▶ Your goal: Exactly the lines from the one with "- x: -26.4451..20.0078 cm" through the end of the material are to be output, both included, with no other text.

▶ Input for this task:
▬▬▬▬▬▬▬▬▬▬
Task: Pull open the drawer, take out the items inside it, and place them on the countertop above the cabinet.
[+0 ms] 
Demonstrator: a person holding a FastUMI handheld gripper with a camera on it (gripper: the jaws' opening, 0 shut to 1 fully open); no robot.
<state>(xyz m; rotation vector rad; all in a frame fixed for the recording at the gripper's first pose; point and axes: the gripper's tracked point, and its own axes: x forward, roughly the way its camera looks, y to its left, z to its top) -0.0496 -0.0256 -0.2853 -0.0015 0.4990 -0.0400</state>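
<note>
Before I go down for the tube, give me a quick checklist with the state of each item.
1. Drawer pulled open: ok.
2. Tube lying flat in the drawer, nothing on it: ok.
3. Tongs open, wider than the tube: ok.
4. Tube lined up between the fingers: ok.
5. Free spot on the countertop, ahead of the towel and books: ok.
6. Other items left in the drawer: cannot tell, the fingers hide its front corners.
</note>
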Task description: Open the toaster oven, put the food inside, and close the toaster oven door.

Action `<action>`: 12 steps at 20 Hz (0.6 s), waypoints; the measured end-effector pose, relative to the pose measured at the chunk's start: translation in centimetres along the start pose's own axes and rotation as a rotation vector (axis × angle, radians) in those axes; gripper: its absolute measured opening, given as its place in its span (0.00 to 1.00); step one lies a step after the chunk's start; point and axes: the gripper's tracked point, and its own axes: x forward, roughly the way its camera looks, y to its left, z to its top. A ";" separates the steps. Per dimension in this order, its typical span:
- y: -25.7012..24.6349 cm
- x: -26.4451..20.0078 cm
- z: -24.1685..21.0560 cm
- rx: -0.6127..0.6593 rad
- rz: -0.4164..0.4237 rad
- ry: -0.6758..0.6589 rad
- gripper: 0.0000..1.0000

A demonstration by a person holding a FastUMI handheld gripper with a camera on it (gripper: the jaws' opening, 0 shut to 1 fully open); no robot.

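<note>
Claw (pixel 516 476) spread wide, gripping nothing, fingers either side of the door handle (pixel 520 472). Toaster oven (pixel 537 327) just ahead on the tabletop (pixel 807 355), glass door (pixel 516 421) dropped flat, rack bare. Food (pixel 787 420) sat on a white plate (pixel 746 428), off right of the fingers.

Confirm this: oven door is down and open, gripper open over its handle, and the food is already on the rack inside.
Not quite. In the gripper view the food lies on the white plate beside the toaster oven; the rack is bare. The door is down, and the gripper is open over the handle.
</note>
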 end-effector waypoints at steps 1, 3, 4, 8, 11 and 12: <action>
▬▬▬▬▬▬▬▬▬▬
▶ Exercise answer:
- x: -26.4451..20.0078 cm
- z: -24.1685..21.0560 cm
- rx: -0.6127..0.6593 rad
- rz: -0.4164..0.4237 rad
- ry: -0.6758..0.6589 rad
- gripper: 0.0000..1.0000

A demonstration by a person holding a FastUMI handheld gripper with a camera on it (gripper: the jaws' opening, 0 shut to 1 fully open); no robot.

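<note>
Claw (pixel 516 476) spread wide, gripping nothing, fingers either side of the door handle (pixel 520 472). Toaster oven (pixel 537 327) just ahead on the tabletop (pixel 807 355), glass door (pixel 516 421) dropped flat, rack bare. Food (pixel 787 420) sat on a white plate (pixel 746 428), off right of the fingers.

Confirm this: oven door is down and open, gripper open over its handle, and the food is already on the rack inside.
Not quite. In the gripper view the food lies on the white plate beside the toaster oven; the rack is bare. The door is down, and the gripper is open over the handle.
</note>
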 end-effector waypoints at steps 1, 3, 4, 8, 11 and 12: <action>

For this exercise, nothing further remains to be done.